The area is suffering with significant housing and transport pressures: the scarcity of suitable and affordable homes and difficulties in travelling within and between cities. These constraints are becoming obstacles to retaining talent and inevitably putting a break on economic growth.

Interested teams will need to read the Search Statement on the competition website before submitting their emerging concept, team details and registration information via email (using templates provided on the website). The deadline for entries is 14:00 BST 3 August 2017. At the second stage of the competition, four shortlisted teams will receive additional briefing and progress their concepts into creative visions, developed on a specific location within the corridor.
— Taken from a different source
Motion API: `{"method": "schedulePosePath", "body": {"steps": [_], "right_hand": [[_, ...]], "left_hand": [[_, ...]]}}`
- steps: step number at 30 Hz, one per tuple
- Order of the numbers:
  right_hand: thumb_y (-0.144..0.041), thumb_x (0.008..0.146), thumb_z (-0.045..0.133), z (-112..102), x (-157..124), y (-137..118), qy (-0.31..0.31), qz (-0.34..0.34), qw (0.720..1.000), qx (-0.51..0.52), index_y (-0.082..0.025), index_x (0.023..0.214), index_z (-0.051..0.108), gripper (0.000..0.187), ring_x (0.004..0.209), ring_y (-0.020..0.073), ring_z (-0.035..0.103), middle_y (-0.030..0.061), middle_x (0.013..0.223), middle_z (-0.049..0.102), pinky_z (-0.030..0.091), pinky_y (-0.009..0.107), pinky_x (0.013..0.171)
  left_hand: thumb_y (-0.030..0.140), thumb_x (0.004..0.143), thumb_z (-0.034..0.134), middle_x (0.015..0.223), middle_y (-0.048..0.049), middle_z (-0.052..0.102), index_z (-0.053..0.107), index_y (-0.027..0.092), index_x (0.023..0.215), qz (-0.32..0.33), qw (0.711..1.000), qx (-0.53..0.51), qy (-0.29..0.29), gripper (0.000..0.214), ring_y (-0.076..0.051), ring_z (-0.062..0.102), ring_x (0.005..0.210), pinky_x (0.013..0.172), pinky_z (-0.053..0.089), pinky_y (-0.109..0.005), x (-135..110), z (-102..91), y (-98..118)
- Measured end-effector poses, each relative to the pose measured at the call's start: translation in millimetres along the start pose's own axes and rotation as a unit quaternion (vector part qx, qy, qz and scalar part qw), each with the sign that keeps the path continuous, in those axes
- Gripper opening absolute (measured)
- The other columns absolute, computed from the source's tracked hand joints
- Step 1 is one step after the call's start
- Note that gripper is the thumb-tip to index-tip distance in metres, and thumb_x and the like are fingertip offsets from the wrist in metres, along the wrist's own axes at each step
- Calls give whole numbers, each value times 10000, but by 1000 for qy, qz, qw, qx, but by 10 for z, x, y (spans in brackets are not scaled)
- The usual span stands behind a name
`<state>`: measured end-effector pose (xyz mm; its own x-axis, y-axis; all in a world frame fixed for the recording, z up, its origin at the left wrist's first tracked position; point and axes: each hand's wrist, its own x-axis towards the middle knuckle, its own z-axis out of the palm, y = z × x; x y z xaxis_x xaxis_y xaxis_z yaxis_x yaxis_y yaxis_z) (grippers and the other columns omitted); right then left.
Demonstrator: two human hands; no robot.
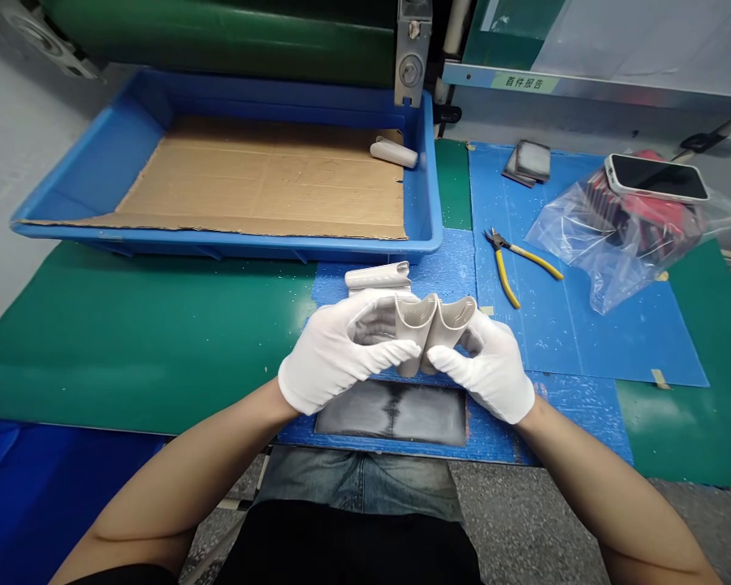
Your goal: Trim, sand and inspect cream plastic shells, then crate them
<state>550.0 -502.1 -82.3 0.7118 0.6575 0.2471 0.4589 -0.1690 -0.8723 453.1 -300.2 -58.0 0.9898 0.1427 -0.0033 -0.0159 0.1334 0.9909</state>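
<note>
Currently your left hand (332, 353) and right hand (493, 366), both white-gloved, hold two beige plastic sleeves (435, 321) pressed side by side between them, fingers curled close around the outer walls, above the dark grey pad (395, 414) near the table's front edge. Long axes run near upright, open mouths facing up toward you; lower ends hidden behind your index fingers (395, 351). Spare sleeves (378, 276) lie crosswise just beyond, partly covered by your left hand.

Glossy plastic shells (434, 325), white cloth gloves (341, 353), matt cardboard liner (268, 179)
</note>
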Motion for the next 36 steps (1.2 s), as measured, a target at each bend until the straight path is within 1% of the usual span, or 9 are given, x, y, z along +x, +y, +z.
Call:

The final designs produced by the shortlist will be used in the Commission’s Report to government in late 2017 and will be fully credited to the authors. The teams may also be given a continuing role as the wider project develops.

The stage two deadline for shortlisted teams is expected to be in late September, and the winner announced in early November.

Notes to Editors

National Infrastructure Commission

The National Infrastructure Commission (NIC)’s remit is to become the UK’s most forward-thinking and influential voice on infrastructure policy and strategy.

It is an independent body that enables long term strategic decision making to build effective and efficient infrastructure for the UK. The NIC was set up on 5 October 2015 and will look at the UK’s future needs for nationally significant infrastructure, help to maintain the UK’s competitiveness amongst the G20 nations and provide greater certainty for investors by taking a long term approach to the major investment decisions facing the country.

Cambridge – Milton Keynes – Oxford Growth Corridor Project

In March 2016, the Chancellor of the Exchequer asked the Commission to: “Make recommendations to maximize the potential of the Cambridge – Milton Keynes – Oxford corridor as a single, knowledge intensive cluster that competes on the global stage, whilst protecting the area’s high quality environment and securing the homes and jobs the area needs. The commission will look at the priority infrastructure improvements needed and assess the economic case for which investments would generate the most growth.”

In November 2016, the NIC published its interim report on the Cambridge – Milton Keynes – Oxford Corridor.  This report concluded that:

“The corridor connecting Cambridge, Milton Keynes and Oxford could be a world renowned centre for science, technology and innovation. But its future success is not guaranteed...

“The corridor faces a chronic undersupply of homes made worse by poor east-west transport connectivity. Two of the least affordable cities in the UK lie within the corridor, and the area as a whole has consistently failed to build the number of homes it needs.  That shortage puts sustained growth at risk. It is already increasing costs for businesses and diminishing their ability to attract employees at all levels.

Investment in infrastructure, including enhanced east-west transport links, can help to address these challenges, but it must be properly aligned with a strategy for new jobs, homes and communities, not developed in isolation. This means local authorities working in partnership, and with government, to plan places, homes and transport together. Current governance mechanisms are not sufficient to deliver the step-change in strategic leadership and collaboration needed.”

Malcolm Reading Consultants

Malcolm Reading Consultants (MRC) is a strategic consultancy that helps clients to imagine and define contemporary environments, both built and natural. MRC is the leading specialist in devising and managing design competitions internationally. MRC believes in the power of design to create new perceptions and act as an inspiration.

Recent work includes competitions for the Illuminated River Foundation, Science Island (Lithuania), Tintagel Castle Bridge, the Mumbai City Museum and new buildings for New College, Oxford and Homerton College, Cambridge.

MRC is currently advising the British Council for Offices Ideas Competition for the future of workspace, and is working with the British Library to establish the Design Brief for the major northern development of its St. Pancras site.